The Democrats believe that Trump is their most beatable opponent, as they have already done it once. The indictment provides the media with the same opportunity they had in 2016: to give near constant media coverage to elevate Trump to his base and increase animosity toward him for his possible nomination to the general election. However, this electioneering could easily backfire just like it did in the 2016 election and help Trump become elected again. While I am sure it is the nightmares of many, it is the dreams of the media conglomerate’s stockholders. 

The indictment of Trump is a smoke screen that prevents our country, proponents of democracy and rule of law from leading with integrity.

Throughout all the media coverage of the indictment, it can be hard to remember the flimsy legs upon which it stands and the destruction that it can now create. The peaceful transfer of power has been one of the important hallmarks of the United States since President George Washington first stepped down in 1797. While Trump damaged this in 2020, this indictment could set the course for indicting all presidents after they finish their term by their political rivals, which could easily lead to prosecuting political rivals ahead of the general election. It could lead to the prosecution of other equally flimsy cases, such as money laundering through Ukraine or China. It has been said that the average person commits three felonies per day of which they are unaware. Politicians certainly commit more and are aware of them all, which is depressing in and of itself.

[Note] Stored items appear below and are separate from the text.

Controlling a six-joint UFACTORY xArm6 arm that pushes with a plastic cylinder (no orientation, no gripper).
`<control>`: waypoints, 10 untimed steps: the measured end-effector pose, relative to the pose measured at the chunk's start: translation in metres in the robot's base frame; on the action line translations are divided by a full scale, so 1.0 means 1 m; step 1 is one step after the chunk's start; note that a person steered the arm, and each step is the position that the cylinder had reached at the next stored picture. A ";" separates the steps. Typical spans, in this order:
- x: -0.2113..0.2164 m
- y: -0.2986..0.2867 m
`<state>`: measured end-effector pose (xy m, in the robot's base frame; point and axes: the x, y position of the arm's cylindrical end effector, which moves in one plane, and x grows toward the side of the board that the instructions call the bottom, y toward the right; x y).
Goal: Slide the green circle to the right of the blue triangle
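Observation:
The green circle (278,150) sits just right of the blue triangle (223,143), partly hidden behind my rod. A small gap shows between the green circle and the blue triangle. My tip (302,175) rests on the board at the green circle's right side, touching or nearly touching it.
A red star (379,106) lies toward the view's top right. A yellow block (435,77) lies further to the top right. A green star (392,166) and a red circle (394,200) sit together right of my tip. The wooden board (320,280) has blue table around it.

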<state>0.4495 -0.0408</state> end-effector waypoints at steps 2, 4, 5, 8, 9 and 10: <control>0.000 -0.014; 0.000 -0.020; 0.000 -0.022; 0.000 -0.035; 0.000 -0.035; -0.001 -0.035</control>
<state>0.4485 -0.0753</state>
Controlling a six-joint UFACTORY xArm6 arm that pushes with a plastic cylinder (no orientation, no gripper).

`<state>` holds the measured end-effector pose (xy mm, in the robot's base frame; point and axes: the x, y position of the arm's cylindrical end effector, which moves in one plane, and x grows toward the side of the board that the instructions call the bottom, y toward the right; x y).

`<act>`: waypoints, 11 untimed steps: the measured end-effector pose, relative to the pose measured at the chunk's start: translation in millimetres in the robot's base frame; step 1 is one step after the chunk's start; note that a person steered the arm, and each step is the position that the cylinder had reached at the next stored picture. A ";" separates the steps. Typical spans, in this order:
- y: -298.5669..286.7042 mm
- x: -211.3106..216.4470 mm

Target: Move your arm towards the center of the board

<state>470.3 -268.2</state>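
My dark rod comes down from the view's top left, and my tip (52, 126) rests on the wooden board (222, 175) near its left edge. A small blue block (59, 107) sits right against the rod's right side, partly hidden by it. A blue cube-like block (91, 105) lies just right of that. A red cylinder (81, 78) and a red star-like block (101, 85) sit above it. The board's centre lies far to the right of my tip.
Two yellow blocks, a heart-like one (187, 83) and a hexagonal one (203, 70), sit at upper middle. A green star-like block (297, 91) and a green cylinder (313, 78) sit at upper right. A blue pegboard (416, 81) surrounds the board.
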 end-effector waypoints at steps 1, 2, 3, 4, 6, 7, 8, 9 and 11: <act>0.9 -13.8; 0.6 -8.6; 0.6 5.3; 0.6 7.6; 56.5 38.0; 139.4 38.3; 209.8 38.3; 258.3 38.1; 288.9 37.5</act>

Currently, people are arguing over and defending people who are not morally upright. We need politicians who can act with integrity, who will be ethical and who will not be embroiled in questions of criminal intent. The United States is the leader of the free world, and the U.S. president needs to embody the high ideals grounded in the Constitution. Our two-party system seems to lean into candidates with questionable integrity. Bragg is promoting systemic dysfunction. 

We the people need to speak out. Rather than tolerating the political dance, we need to call for a higher standard. The indictment of Trump is a smoke screen that prevents our country, proponents of democracy and rule of law from leading with integrity. It also takes attention from the real issues that should undergird the 2024 election.